Freecycle sounds like recycle for a reason — it means free recycling. Freecycle is a global network that allows users to save reusable items from life in a landfill by providing an online registry where users can get and list free items for reuse or recycling.
Now, a new London idea called Ourgreendistrict is taking the concept of Freecycle and applying it to businesses. Like Freecycle, Ourgreendistrict enables businesses to post unwanted office items online, where other local businesses can take them for reuse.
Ourgreendistrict is the kind of innovative solution Reset San Francisco strives for. We’ve seen how web 2.0 technology can serve to advance the principles of Government 2.0. San Francisco is a tech city, and we talk a good game when it comes to Gov 2.0 – but we aren’t there yet.
Government Freecycle for Gov 2.0 in San Francisco
Last week Paul Revere Elementary School in San Francisco made news because they threw out hundreds of unused textbooks. The outrage over the apparent wastefulness was understandable given all the budget cuts facing the SFUSD. What’s worse, is that apparently this isn’t the first time perfectly good books have been tossed.

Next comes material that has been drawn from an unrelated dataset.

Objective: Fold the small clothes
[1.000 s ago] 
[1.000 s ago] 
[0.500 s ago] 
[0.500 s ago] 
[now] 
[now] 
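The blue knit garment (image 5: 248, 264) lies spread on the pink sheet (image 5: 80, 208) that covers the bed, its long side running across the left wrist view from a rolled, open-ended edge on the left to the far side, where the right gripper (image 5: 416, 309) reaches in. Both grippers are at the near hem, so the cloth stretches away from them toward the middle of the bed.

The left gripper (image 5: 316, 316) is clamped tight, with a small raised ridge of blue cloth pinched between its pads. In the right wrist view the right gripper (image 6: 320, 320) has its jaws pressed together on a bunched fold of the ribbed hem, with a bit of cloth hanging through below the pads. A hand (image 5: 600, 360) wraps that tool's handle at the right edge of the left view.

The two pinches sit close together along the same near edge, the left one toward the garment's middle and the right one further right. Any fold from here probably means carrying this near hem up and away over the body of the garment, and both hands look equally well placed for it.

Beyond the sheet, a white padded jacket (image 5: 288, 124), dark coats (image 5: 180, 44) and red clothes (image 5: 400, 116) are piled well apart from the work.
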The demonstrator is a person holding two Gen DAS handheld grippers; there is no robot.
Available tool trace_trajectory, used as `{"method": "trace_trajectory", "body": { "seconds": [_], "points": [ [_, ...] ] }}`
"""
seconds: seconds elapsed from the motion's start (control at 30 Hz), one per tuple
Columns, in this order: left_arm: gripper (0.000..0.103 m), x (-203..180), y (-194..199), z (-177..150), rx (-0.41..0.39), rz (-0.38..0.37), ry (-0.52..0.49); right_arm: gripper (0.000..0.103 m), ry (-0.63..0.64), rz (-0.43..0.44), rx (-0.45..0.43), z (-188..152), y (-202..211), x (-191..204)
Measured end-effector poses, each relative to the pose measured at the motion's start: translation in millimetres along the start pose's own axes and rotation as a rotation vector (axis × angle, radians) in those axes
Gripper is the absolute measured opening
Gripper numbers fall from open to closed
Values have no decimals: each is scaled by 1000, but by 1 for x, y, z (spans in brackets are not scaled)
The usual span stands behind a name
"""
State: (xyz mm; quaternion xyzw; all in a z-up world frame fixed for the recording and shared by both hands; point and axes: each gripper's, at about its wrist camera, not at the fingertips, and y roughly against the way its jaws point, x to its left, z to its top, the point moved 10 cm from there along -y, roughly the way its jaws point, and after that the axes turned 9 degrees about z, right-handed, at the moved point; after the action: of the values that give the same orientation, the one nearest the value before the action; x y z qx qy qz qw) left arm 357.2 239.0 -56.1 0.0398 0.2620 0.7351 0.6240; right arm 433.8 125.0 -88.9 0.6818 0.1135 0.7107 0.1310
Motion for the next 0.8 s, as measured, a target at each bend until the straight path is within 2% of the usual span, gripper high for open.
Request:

This got us here at Reset thinking… If London can apply the Freecycle model to businesses, why can’t we apply it to government? Certainly, SFUSD is not the only government department that faces challenges in what to do with unneeded supplies.
There is no reason why the Freecycle model can’t be applied to San Francisco government. Freecycle’s database serves over 7.5 million people and costs only $200,000 annually to run. There is already a free online Freecycle@work application designed for companies.
In a time when budget cuts are affecting every aspect of government, we cannot afford to throw out textbooks, or any other supplies. By establishing a website where agencies can post their unneeded reusable goods, we can cut down on government costs and be at the forefront of Government 2.0. We all want to create a greener city (and keep our greenest city title), and we all want to cut costs. And, if San Francisco government departments can work together as a community to “Freecycle” unneeded goods, then we can achieve both.